• _Required action_:
I need the lines below from the one with "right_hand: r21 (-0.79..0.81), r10" down to the one with "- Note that" reproduced exactly, both ends included, and nothing else.
════════════════════
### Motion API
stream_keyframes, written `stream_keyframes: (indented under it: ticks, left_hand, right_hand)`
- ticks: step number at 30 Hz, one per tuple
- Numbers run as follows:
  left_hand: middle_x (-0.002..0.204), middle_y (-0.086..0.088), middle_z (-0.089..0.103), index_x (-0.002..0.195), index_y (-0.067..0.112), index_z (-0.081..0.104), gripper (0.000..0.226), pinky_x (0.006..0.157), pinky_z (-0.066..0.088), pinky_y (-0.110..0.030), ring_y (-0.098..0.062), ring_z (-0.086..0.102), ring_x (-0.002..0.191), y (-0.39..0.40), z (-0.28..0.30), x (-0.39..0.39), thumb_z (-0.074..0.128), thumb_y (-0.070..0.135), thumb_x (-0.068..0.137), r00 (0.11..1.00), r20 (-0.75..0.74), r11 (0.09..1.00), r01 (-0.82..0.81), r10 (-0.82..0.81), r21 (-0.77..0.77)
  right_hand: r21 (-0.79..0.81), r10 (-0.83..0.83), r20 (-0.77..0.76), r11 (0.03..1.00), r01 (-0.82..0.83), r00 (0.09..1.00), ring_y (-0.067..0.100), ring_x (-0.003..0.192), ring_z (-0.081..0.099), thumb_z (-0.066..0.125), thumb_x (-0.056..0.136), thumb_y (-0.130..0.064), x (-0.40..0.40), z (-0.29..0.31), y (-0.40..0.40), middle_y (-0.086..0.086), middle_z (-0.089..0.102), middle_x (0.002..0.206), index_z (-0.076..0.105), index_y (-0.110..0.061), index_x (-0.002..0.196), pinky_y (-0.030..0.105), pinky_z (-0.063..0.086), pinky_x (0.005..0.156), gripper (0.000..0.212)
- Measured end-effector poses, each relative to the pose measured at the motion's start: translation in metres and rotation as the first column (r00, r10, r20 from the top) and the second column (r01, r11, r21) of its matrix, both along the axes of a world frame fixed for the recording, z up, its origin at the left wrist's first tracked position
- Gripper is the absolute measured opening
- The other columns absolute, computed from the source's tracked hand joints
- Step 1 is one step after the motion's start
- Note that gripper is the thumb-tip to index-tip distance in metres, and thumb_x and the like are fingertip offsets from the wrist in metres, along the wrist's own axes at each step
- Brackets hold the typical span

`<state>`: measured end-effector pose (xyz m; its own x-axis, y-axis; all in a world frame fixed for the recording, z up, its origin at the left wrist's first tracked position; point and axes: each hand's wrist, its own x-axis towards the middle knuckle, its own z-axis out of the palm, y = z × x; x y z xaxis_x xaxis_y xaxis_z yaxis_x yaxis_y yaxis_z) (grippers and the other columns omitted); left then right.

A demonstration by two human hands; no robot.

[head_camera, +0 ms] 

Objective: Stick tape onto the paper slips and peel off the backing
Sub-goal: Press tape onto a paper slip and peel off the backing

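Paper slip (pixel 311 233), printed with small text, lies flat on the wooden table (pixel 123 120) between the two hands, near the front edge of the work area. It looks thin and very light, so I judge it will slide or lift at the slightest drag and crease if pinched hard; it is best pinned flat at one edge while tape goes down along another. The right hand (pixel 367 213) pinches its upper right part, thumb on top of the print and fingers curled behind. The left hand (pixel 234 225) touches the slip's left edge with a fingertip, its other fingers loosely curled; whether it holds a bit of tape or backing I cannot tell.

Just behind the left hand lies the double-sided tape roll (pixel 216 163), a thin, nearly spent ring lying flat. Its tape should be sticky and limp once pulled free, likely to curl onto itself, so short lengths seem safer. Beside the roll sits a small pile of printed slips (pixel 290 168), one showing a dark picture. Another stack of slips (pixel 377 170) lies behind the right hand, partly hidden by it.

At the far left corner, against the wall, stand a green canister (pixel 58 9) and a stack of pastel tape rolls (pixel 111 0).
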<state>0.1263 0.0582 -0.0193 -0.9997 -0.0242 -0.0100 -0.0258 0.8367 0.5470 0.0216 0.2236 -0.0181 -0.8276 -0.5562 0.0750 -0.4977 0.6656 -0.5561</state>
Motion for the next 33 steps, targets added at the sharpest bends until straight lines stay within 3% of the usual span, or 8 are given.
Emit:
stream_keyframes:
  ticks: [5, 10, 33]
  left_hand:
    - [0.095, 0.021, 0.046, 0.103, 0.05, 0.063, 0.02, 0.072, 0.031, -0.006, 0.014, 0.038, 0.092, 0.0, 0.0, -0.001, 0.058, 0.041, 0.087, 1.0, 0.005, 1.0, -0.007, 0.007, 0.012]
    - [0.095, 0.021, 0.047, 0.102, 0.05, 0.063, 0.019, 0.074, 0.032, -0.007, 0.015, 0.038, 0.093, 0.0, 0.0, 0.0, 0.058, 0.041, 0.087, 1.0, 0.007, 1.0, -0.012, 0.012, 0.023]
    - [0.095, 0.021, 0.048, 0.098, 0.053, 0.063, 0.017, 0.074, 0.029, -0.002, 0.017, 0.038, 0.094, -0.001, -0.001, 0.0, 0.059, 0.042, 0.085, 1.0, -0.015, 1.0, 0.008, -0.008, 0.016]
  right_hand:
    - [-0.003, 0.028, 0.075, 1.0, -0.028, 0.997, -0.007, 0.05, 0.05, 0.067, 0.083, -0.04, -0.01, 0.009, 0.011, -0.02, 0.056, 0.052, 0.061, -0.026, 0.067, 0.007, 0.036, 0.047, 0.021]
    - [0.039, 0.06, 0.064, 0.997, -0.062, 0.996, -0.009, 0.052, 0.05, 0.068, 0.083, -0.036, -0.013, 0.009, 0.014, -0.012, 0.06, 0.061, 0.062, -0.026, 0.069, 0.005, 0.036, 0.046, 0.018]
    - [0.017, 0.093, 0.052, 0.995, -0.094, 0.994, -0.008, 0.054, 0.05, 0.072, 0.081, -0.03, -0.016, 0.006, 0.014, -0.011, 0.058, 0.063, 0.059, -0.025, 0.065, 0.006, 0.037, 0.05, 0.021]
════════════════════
• _Your response_:
  right_hand: r21 (-0.79..0.81), r10 (-0.83..0.83), r20 (-0.77..0.76), r11 (0.03..1.00), r01 (-0.82..0.83), r00 (0.09..1.00), ring_y (-0.067..0.100), ring_x (-0.003..0.192), ring_z (-0.081..0.099), thumb_z (-0.066..0.125), thumb_x (-0.056..0.136), thumb_y (-0.130..0.064), x (-0.40..0.40), z (-0.29..0.31), y (-0.40..0.40), middle_y (-0.086..0.086), middle_z (-0.089..0.102), middle_x (0.002..0.206), index_z (-0.076..0.105), index_y (-0.110..0.061), index_x (-0.002..0.196), pinky_y (-0.030..0.105), pinky_z (-0.063..0.086), pinky_x (0.005..0.156), gripper (0.000..0.212)
- Measured end-effector poses, each relative to the pose measured at the motion's start: translation in metres and rotation as the first column (r00, r10, r20 from the top) and the second column (r01, r11, r21) of its matrix, both along the axes of a world frame fixed for the recording, z up, its origin at the left wrist's first tracked position
- Gripper is the absolute measured opening
- The other columns absolute, computed from the source's tracked hand joints
- Step 1 is one step after the motion's start
- Note that gripper is the thumb-tip to index-tip distance in metres, and thumb_x and the like are fingertip offsets from the wrist in metres, along the wrist's own axes at each step

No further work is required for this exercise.